Thomas Malthus Biography



Thomas Robert Malthus,  (born in Surrey, England, February 13, 1766 - died at Haileybury, Hertford, England, December 23, 1834 ), which is usually known as Thomas Malthus, although he prefers to be called "Robert Malthus", English is an expert on demographics and the political economist is most famous for his view that pessimistic but highly influential on the population.


Life

Malthus was born into a wealthy family. His father, Daniel, was a personal friend of the philosopher and skeptic David Hume and the acquaintance of Jean-Jacques Rousseau. Young Malthus was educated at home until he was accepted at Jesus College, Cambridge in 1784. There he learned many lessons and was awarded the subject in English declamation, Latin and Greek. The main subject is math. He obtained a master's degree in 1791 and was elected fellow of Jesus College two years later. In 1797, he was ordained and became an Anglican priest in the village.
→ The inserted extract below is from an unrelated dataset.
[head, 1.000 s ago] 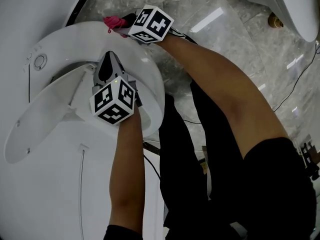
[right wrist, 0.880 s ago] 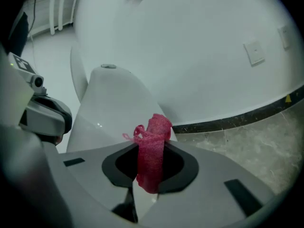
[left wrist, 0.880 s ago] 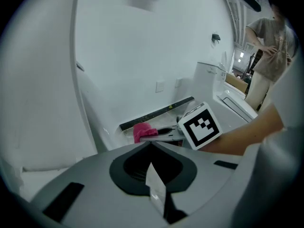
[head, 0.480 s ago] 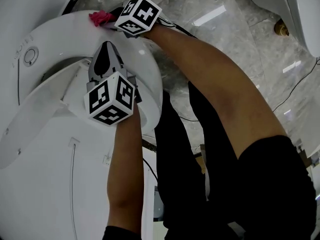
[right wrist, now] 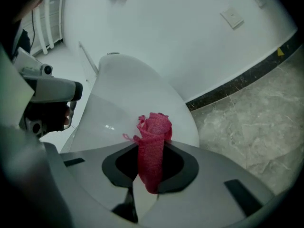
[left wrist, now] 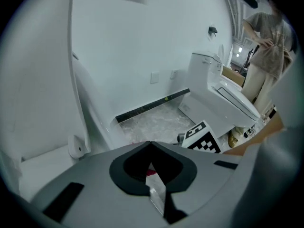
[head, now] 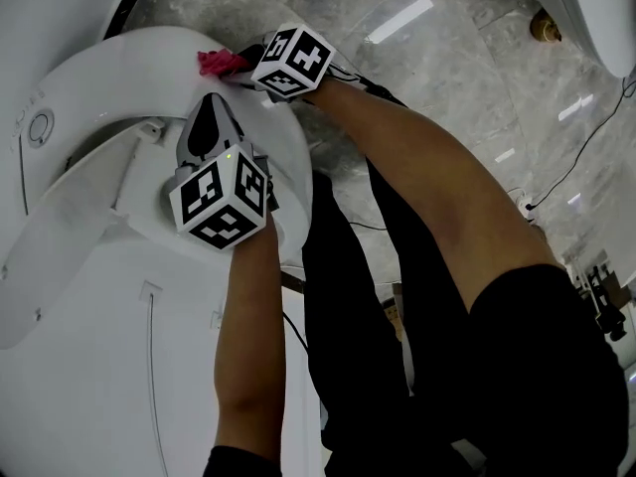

Malthus married in 1804 and he and his wife have three children. In 1805 he became Britain's first professor in political economy at the East India Company College at Haileybury in Hertfordshire. Greet students as pet "Pop" (which can mean "daddy") "Population" Malthus. In 1818, he was elected a Fellow of the Royal Society.


Malthus made his photo rejected by the year 1833 because he felt ashamed of cleft palate. This problem was repaired surgically, and Malthus considered very handsome. Cleft also extends into the mouth that affects her speech. This defect is congenital is quite common in the family environment.
Malthus was buried in Bath Abbey in England.


Principle of Population

The views of Malthus generally developed as a reaction to the optimistic views of his father and his colleagues, especially Rousseau. Malthus's essay is also made in response to the views of the Marquis de Condorcet. In An Essay on the Principle of Population (An Essay on the Principle of Population), which was first published in 1798, Malthus made the famous prediction that population would beat the food supply, which cause a reduction in the amount of food per person.


(Case & Fair, 1999: 790). He even specifically predict that this will happen in the mid-19th century, a prediction which failed for several reasons, including the use of static analysis, which takes into account the latest trends and projected indefinitely into the future, which almost always fail for complex systems.